## YOUR ASSIGNMENT
Every line from the one containing "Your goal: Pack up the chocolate" through the end of the data is to be copied exactly, and nothing outside that range.

## MATERIAL PROVIDED
= = = = =
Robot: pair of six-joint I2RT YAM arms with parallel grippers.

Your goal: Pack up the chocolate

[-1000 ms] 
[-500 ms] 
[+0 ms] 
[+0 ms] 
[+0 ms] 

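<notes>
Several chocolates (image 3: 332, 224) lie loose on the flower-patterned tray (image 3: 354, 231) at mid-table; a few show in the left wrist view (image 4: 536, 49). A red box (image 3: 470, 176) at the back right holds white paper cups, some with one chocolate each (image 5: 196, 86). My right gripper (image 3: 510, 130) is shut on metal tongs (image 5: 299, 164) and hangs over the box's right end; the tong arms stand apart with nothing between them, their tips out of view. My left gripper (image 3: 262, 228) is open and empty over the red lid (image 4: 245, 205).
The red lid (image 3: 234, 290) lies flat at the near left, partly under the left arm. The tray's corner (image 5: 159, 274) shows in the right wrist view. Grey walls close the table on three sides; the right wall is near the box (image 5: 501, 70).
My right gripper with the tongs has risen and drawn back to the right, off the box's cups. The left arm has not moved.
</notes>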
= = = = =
## REPLY TO THE TASK
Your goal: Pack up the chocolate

[-1000 ms] 
[-500 ms] 
[+0 ms] 
[+0 ms] 
[+0 ms] 

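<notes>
Several chocolates (image 3: 332, 224) lie loose on the flower-patterned tray (image 3: 354, 231) at mid-table; a few show in the left wrist view (image 4: 536, 49). A red box (image 3: 470, 176) at the back right holds white paper cups, some with one chocolate each (image 5: 196, 86). My right gripper (image 3: 510, 130) is shut on metal tongs (image 5: 299, 164) and hangs over the box's right end; the tong arms stand apart with nothing between them, their tips out of view. My left gripper (image 3: 262, 228) is open and empty over the red lid (image 4: 245, 205).
The red lid (image 3: 234, 290) lies flat at the near left, partly under the left arm. The tray's corner (image 5: 159, 274) shows in the right wrist view. Grey walls close the table on three sides; the right wall is near the box (image 5: 501, 70).
My right gripper with the tongs has risen and drawn back to the right, off the box's cups. The left arm has not moved.
</notes>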

The answer has been fully stated.